How to change your body with just 2 exercises

Bang for your buck training is something that we have spoken about in the past. Mainly from a results driven perspective. However, it’s also a very important concept and mindset approach to long term effective training. You see, a lot of fitness programs today focus on performing a variety of useless exercises in order to help you ‘change’ your body. But the fact of the matter is, is that you cannot reshape a muscle group or even an individual muscle by focusing on performing 20+ exercises that most of these programs today focus on.

That’s their approach to muscle confusion. Now, let me explain to you why this is totally wrong ( I’ll get to the 2 exercise part in a moment).
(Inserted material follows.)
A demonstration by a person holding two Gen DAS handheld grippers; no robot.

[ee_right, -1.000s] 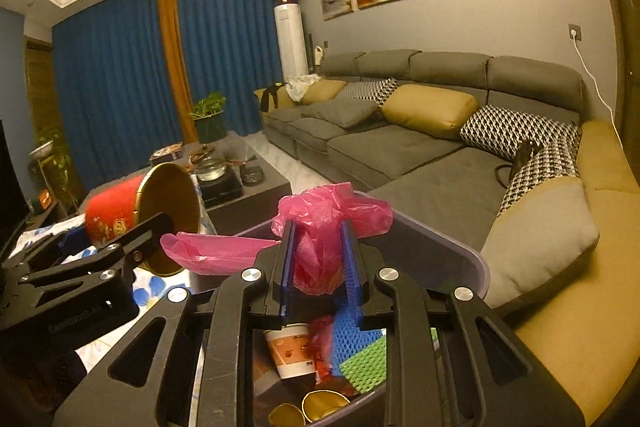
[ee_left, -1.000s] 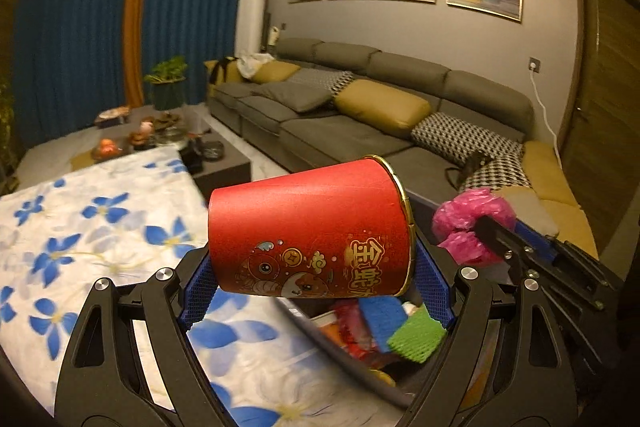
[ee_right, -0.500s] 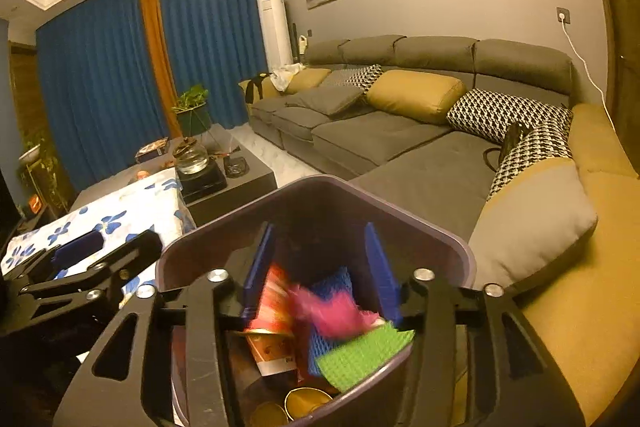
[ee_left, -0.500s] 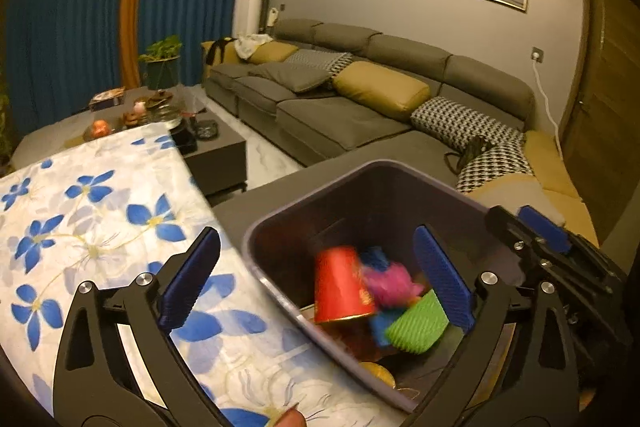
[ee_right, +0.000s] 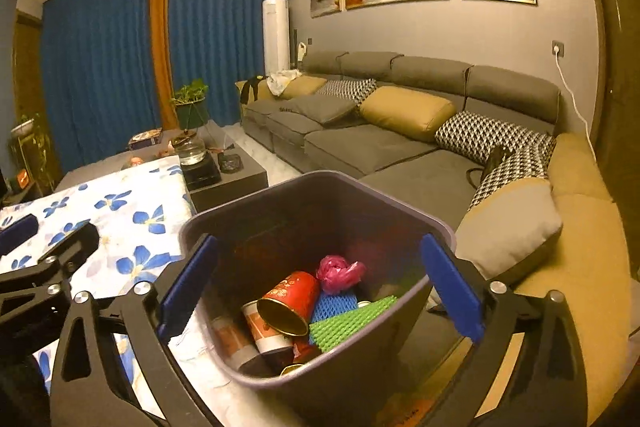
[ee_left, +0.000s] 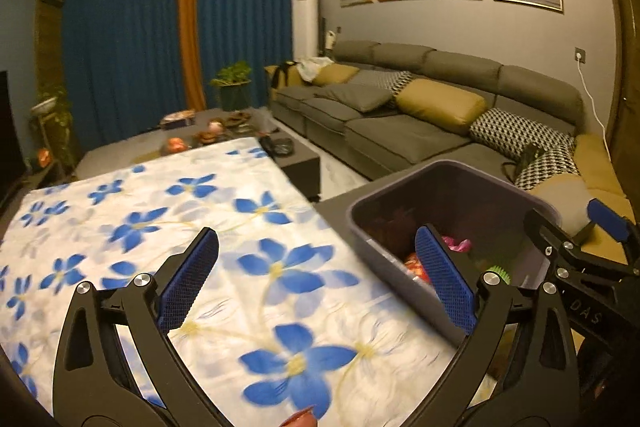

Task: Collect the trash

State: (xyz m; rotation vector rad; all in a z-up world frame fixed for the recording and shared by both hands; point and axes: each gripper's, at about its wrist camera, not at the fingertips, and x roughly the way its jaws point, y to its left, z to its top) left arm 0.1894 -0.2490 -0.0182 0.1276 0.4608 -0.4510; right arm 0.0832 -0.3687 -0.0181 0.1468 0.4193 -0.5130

You can change the look of a muscle if you build it up. But along the same lines of it’s original shape – Simple FitBuzz fact

Muscle confusion done correctly

Imagine walking into your favorite bakery. That pleasant smell has you hooked right. You’re ready to buy out the whole shop almost :). But after a while the smell would begin to fade right?

Well, your body responds to exercise the same way.

– Honeymoon period
– You get good with the exercise (Good form and all)
– After a few weeks you get bored

(That’s with most things in fact)

So, you have to change your workout in order to keep seeing progress. This is true. However switching to another exercise for a certain muscle group or isolating the weakness with another routine is not the way to go.

Yes, you can probably build some new mass with such approaches. But you will not get strong, which you now know is the secret sauce to building muscle that stands out without necessarily adding mass.

If you currently fall into this approach of training, then this is the usual cycle that you’ll go through:

– Newbie masters basic routine at 6 week point
– Newbie gets bored (Novelty wears off)
– New requests to learn new exercises from his/her trainer
– RENEWED NOVELTY PERIOD RE-ACQUIRED
– Newbie masters basic routine at 6 week point
– Instructor now assumes plateau has been cured

However, what is really happening here is that the newbie is becoming a jack of all exercises and master of none! He/she is practically starting a basic routine over and over.

You will not get strong this way. You will not progress this way. What you need to do is:

– Master the basic routine at 6 week point
– Stick to the stuff that really matters
– Maximize tension
– Integrate the tension of different muscles in a super focused way

If you constantly step out of that formula and keep on doing the newbie approach by constantly changing the components of your training. Then you’ll be constantly stiff and you will need to retrain constantly.

Remember, a mature lean body built up correctly over time can decide whether it wants to train or not, without risking a loss of gains.

Stick to one basic routine of 2 or 3 exercises and simply change the load!

Also know as…

Cycling (The correct approach to muscle confusion)

Cycling, in a nutshell is planned variation of your volume and intensity with the same exercises. It’s simple, it allows you to become a master of those exercises (In your own right) and best of all, it allows you to live a muscle soreness and injury free life.

Muscle soreness and injury

Injury is arguably the no.1 reason why most people stop working out. And guess what? Most injuries occur from performing at max capacity for longer than necessary time periods.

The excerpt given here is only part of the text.